> _Work instruction_: The full listing is to be returned exactly as given, but without pictures.

> _Dataset section_:

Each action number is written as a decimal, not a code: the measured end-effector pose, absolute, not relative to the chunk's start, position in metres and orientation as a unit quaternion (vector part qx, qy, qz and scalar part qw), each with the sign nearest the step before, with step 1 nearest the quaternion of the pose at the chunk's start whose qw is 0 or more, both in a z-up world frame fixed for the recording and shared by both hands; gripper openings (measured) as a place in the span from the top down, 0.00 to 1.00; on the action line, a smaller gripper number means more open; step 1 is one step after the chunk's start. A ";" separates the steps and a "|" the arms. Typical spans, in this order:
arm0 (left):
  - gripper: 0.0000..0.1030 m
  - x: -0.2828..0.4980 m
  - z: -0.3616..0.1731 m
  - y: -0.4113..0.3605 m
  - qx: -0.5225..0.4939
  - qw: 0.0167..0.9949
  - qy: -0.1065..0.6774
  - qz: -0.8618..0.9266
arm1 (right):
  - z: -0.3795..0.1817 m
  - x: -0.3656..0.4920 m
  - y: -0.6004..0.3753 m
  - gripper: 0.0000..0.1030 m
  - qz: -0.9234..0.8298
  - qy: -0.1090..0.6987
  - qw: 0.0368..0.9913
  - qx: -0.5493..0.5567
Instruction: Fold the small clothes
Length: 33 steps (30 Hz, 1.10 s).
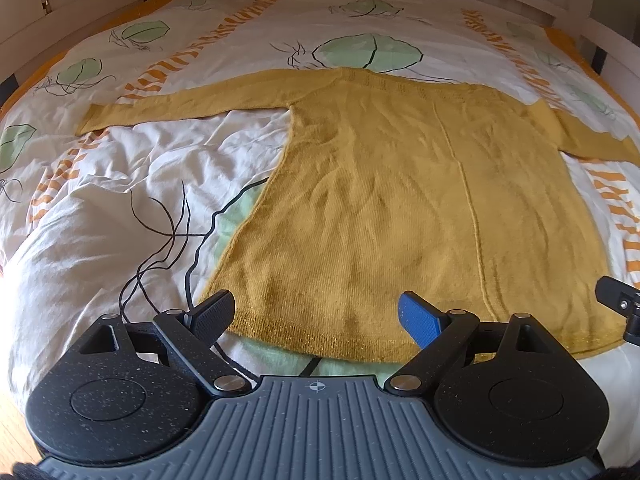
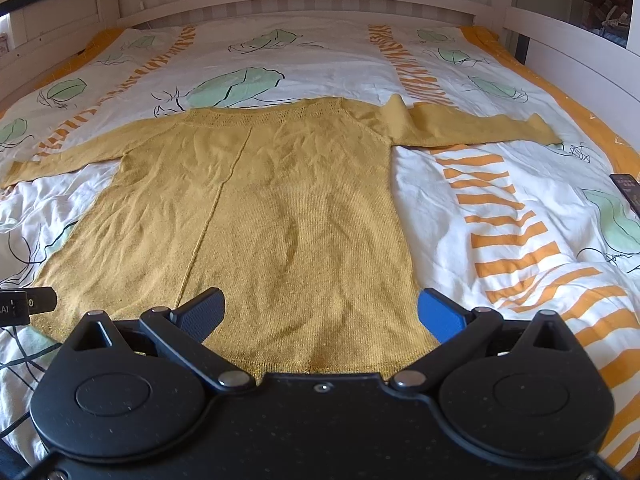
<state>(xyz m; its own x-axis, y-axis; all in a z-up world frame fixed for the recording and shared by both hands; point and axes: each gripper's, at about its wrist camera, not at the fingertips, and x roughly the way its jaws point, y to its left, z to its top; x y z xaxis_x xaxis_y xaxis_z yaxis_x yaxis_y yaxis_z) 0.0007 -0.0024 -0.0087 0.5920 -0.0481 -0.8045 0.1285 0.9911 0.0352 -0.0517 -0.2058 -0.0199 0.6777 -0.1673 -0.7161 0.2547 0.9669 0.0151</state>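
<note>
A mustard-yellow knit sweater lies flat on the bed, hem toward me, both sleeves spread out sideways; it also shows in the right wrist view. My left gripper is open and empty, hovering over the hem's left part. My right gripper is open and empty, over the hem's right part. A vertical seam runs down the sweater. The right sleeve has a small raised fold near the shoulder.
The bed has a white duvet with orange stripes and green leaf prints, rumpled at the left. A white bed frame rings it. A dark remote-like object lies at the right edge. Part of the other gripper shows at the right.
</note>
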 end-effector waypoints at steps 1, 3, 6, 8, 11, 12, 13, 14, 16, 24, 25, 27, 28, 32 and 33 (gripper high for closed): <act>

> _Completed exercise_:
Each action number is written as a decimal, not a code: the measured end-effector pose, absolute, not relative to the chunk's start, position in metres and orientation as a unit quaternion (vector part qx, qy, qz and scalar part qw), each with the sign nearest the step before, with step 1 nearest the quaternion of the pose at the chunk's start whose qw is 0 or more, both in a z-up world frame fixed for the recording and shared by both hands; gripper openings (measured) as a place in the span from the top down, 0.00 to 1.00; on the action line, a smaller gripper number means more open; step 1 is one step after the chunk's start. A ";" separates the steps and a "|" the arms. Typical spans, in this order:
arm0 (left):
  - gripper: 0.0000..0.1030 m
  - x: -0.2828..0.4980 m
  - z: -0.3616..0.1731 m
  - y: -0.4113..0.3605 m
  - qx: -0.5225..0.4939
  - qw: 0.0167..0.9949
  - qy: -0.1065..0.6774
  - qz: -0.8618..0.9266
arm1 (right):
  - z: -0.3795..0.1817 m
  - x: -0.3656..0.4920 m
  - y: -0.6004..0.3753 m
  - gripper: 0.0000..0.1030 m
  - qz: -0.9234..0.8298
  - qy: -0.1090..0.6987
  - qw: 0.0368..0.9913
  - qx: -0.5493..0.5567
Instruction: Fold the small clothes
Length: 33 steps (30 Hz, 1.10 s).
<state>(xyz m; its own x-axis, y-axis; all in a z-up world frame fixed for the recording and shared by both hands; point and axes: each gripper's, at about its wrist camera, not at the fingertips, and x roughly the way its jaws point, y to its left, z to its top; x y z xaxis_x xaxis_y xaxis_z yaxis_x yaxis_y yaxis_z) 0.0007 -0.0024 -0.0087 0.5920 -0.0481 -0.8045 0.1285 0.9911 0.0352 -0.0517 -0.2058 -0.0199 0.6777 -0.1673 -0.7161 0.2547 0.9669 0.0151</state>
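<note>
A mustard-yellow knit sweater lies flat on the bed, hem toward me, both sleeves spread out sideways; it also shows in the right wrist view. My left gripper is open and empty, hovering over the hem's left part. My right gripper is open and empty, over the hem's right part. A vertical seam runs down the sweater. The right sleeve has a small raised fold near the shoulder.
The bed has a white duvet with orange stripes and green leaf prints, rumpled at the left. A white bed frame rings it. A dark remote-like object lies at the right edge. Part of the other gripper shows at the right.
</note>
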 end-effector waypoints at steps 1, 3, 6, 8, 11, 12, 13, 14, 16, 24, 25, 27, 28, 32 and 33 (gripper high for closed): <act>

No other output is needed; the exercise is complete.